**Exercise aim**
Reproduce the records that follow exactly as they appear.

**Material for this exercise**
_ _ _ _

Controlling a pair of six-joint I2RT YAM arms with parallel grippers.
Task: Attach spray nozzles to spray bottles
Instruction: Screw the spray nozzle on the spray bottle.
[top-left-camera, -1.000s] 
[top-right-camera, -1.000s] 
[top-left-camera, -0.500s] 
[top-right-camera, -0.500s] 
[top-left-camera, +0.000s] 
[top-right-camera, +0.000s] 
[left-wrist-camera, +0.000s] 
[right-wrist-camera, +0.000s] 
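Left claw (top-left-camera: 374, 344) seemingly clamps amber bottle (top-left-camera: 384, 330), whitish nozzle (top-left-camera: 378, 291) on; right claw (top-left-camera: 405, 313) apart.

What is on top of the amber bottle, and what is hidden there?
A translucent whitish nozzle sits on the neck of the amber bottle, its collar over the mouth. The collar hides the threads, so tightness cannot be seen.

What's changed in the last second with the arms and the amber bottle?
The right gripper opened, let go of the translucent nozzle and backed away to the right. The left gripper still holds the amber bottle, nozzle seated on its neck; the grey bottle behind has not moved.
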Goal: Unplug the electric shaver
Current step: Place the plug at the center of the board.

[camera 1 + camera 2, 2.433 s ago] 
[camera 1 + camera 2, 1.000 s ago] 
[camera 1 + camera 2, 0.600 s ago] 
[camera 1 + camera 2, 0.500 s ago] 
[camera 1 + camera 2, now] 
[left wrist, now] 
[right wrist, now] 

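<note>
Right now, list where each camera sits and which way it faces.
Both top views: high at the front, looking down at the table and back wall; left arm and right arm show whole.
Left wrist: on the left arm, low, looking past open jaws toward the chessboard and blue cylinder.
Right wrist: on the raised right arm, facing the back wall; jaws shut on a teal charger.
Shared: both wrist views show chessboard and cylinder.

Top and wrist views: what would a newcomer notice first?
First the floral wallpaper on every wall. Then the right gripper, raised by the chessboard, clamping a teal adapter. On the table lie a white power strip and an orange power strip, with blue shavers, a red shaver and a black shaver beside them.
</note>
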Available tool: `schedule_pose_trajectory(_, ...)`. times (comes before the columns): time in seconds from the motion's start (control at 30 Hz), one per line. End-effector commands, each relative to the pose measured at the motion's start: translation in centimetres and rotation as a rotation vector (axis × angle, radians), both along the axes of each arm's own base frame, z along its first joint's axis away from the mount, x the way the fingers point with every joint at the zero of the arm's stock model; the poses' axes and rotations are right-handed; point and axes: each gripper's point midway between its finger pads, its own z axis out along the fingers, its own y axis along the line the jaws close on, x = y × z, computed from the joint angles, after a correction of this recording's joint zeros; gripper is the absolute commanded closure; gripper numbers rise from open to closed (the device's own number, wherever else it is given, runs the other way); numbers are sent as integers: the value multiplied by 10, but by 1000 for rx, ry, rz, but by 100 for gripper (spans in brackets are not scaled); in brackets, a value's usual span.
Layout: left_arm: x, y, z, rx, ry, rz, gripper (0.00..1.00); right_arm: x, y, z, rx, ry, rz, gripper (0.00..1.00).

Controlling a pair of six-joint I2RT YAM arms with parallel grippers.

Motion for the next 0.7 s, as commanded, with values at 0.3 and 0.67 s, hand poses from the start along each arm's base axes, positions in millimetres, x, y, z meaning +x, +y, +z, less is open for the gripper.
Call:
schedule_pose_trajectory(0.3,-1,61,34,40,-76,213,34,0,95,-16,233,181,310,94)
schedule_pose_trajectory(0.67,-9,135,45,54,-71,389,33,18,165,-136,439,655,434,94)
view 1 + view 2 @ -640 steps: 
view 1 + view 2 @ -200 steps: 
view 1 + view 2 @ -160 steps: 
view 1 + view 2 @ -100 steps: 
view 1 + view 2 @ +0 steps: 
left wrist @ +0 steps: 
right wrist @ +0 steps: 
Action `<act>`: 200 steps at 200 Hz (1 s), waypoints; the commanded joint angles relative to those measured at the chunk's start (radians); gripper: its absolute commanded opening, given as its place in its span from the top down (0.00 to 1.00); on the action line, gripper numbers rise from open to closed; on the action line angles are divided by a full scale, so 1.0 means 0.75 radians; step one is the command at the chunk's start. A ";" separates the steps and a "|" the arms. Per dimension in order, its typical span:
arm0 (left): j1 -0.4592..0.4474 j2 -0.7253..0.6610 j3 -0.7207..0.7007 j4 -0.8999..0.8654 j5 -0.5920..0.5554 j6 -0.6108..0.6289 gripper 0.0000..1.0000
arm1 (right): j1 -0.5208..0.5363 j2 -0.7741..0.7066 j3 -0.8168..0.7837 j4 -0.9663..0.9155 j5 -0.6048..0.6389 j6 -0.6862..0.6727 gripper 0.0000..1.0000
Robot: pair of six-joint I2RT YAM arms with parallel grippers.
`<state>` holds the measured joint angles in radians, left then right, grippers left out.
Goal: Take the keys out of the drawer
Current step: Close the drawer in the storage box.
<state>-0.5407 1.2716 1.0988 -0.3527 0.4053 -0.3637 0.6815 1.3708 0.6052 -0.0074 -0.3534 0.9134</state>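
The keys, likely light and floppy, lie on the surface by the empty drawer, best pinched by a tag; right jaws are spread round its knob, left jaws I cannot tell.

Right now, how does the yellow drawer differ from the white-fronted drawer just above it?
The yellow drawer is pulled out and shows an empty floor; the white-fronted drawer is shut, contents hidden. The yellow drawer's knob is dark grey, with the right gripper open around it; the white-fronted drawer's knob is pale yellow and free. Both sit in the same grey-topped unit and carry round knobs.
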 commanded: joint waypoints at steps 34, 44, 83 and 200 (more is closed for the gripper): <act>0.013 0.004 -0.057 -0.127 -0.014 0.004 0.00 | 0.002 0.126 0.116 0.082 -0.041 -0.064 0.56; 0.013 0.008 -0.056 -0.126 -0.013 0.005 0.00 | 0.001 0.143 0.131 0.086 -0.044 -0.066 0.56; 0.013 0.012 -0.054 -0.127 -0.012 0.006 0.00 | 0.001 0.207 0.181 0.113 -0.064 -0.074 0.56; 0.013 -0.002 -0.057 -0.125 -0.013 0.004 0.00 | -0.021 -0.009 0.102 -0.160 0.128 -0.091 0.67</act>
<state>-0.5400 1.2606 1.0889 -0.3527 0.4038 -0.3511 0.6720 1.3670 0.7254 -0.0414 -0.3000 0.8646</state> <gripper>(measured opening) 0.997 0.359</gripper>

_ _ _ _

**Answer box**
Controlling a pair of six-joint I2RT YAM arms with parallel grippers.
Task: Attach spray nozzles to spray bottles
Instruction: Screw the spray nozzle on the spray bottle.
[top-left-camera, -1.000s] 
[top-right-camera, -1.000s] 
[top-left-camera, -0.500s] 
[top-right-camera, -0.500s] 
[top-left-camera, +0.000s] 
[top-right-camera, +0.000s] 
[left-wrist-camera, +0.000s] 
[right-wrist-camera, +0.000s] 
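Left claw (top-left-camera: 374, 344) seemingly clamps amber bottle (top-left-camera: 384, 330), whitish nozzle (top-left-camera: 378, 291) on; right claw (top-left-camera: 405, 313) apart.

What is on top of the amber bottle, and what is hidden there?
A translucent whitish nozzle sits on the neck of the amber bottle, its collar over the mouth. The collar hides the threads, so tightness cannot be seen.

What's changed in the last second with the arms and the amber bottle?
The right gripper opened, let go of the translucent nozzle and backed away to the right. The left gripper still holds the amber bottle, nozzle seated on its neck; the grey bottle behind has not moved.
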Goal: Unplug the electric shaver
Current step: Place the plug at the center of the board.

[camera 1 + camera 2, 2.433 s ago] 
[camera 1 + camera 2, 1.000 s ago] 
[camera 1 + camera 2, 0.600 s ago] 
[camera 1 + camera 2, 0.500 s ago] 
[camera 1 + camera 2, now] 
[left wrist, now] 
[right wrist, now] 

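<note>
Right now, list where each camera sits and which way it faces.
Both top views: high at the front, looking down at the table and back wall; left arm and right arm show whole.
Left wrist: on the left arm, low, looking past open jaws toward the chessboard and blue cylinder.
Right wrist: on the raised right arm, facing the back wall; jaws shut on a teal charger.
Shared: both wrist views show chessboard and cylinder.

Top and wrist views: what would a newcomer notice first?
First the floral wallpaper on every wall. Then the right gripper, raised by the chessboard, clamping a teal adapter. On the table lie a white power strip and an orange power strip, with blue shavers, a red shaver and a black shaver beside them.
</note>
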Available tool: `schedule_pose_trajectory(_, ...)`. times (comes before the columns): time in seconds from the motion's start (control at 30 Hz), one per line. End-effector commands, each relative to the pose measured at the motion's start: translation in centimetres and rotation as a rotation vector (axis × angle, radians), both along the axes of each arm's own base frame, z along its first joint's axis away from the mount, x the way the fingers point with every joint at the zero of the arm's stock model; the poses' axes and rotations are right-handed; point and axes: each gripper's point midway between its finger pads, its own z axis out along the fingers, its own y axis along the line the jaws close on, x = y × z, computed from the joint angles, after a correction of this recording's joint zeros; gripper is the absolute commanded closure; gripper numbers rise from open to closed (the device's own number, wherever else it is given, runs the other way); numbers are sent as integers: the value multiplied by 10, but by 1000 for rx, ry, rz, but by 100 for gripper (spans in brackets are not scaled); in brackets, a value's usual span.
Layout: left_arm: x, y, z, rx, ry, rz, gripper (0.00..1.00); right_arm: x, y, z, rx, ry, rz, gripper (0.00..1.00).

Controlling a pair of six-joint I2RT YAM arms with parallel grippers.

Motion for the next 0.7 s, as commanded, with values at 0.3 and 0.67 s, hand poses from the start along each arm's base axes, positions in millimetres, x, y, z meaning +x, +y, +z, less is open for the gripper.
Call:
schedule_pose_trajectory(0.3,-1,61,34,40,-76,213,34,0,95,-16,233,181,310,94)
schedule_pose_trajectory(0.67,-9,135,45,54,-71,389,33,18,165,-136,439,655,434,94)
view 1 + view 2 @ -640 steps: 
view 1 + view 2 @ -200 steps: 
view 1 + view 2 @ -160 steps: 
view 1 + view 2 @ -100 steps: 
view 1 + view 2 @ +0 steps: 
left wrist @ +0 steps: 
right wrist @ +0 steps: 
Action `<act>`: 200 steps at 200 Hz (1 s), waypoints; the commanded joint angles relative to those measured at the chunk's start (radians); gripper: its absolute commanded opening, given as its place in its span from the top down (0.00 to 1.00); on the action line, gripper numbers rise from open to closed; on the action line angles are divided by a full scale, so 1.0 means 0.75 radians; step one is the command at the chunk's start. A ";" separates the steps and a "|" the arms. Per dimension in order, its typical span:
arm0 (left): j1 -0.4592..0.4474 j2 -0.7253..0.6610 j3 -0.7207..0.7007 j4 -0.8999..0.8654 j5 -0.5920..0.5554 j6 -0.6108..0.6289 gripper 0.0000..1.0000
arm1 (right): j1 -0.5208..0.5363 j2 -0.7741..0.7066 j3 -0.8168..0.7837 j4 -0.9663..0.9155 j5 -0.6048..0.6389 j6 -0.6862..0.6727 gripper 0.0000..1.0000
Robot: pair of six-joint I2RT YAM arms with parallel grippers.
`<state>` holds the measured joint angles in radians, left then right, grippers left out.
Goal: Take the keys out of the drawer
Current step: Close the drawer in the storage box.
<state>-0.5407 1.2716 1.0988 -0.3527 0.4053 -0.3637 0.6815 1.3708 0.6052 -0.0074 -0.3534 0.9134</state>
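The keys, likely light and floppy, lie on the surface by the empty drawer, best pinched by a tag; right jaws are spread round its knob, left jaws I cannot tell.

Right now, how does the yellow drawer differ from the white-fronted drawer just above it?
The yellow drawer is pulled out and shows an empty floor; the white-fronted drawer is shut, contents hidden. The yellow drawer's knob is dark grey, with the right gripper open around it; the white-fronted drawer's knob is pale yellow and free. Both sit in the same grey-topped unit and carry round knobs.
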 commanded: joint waypoints at steps 34, 44, 83 and 200 (more is closed for the gripper): <act>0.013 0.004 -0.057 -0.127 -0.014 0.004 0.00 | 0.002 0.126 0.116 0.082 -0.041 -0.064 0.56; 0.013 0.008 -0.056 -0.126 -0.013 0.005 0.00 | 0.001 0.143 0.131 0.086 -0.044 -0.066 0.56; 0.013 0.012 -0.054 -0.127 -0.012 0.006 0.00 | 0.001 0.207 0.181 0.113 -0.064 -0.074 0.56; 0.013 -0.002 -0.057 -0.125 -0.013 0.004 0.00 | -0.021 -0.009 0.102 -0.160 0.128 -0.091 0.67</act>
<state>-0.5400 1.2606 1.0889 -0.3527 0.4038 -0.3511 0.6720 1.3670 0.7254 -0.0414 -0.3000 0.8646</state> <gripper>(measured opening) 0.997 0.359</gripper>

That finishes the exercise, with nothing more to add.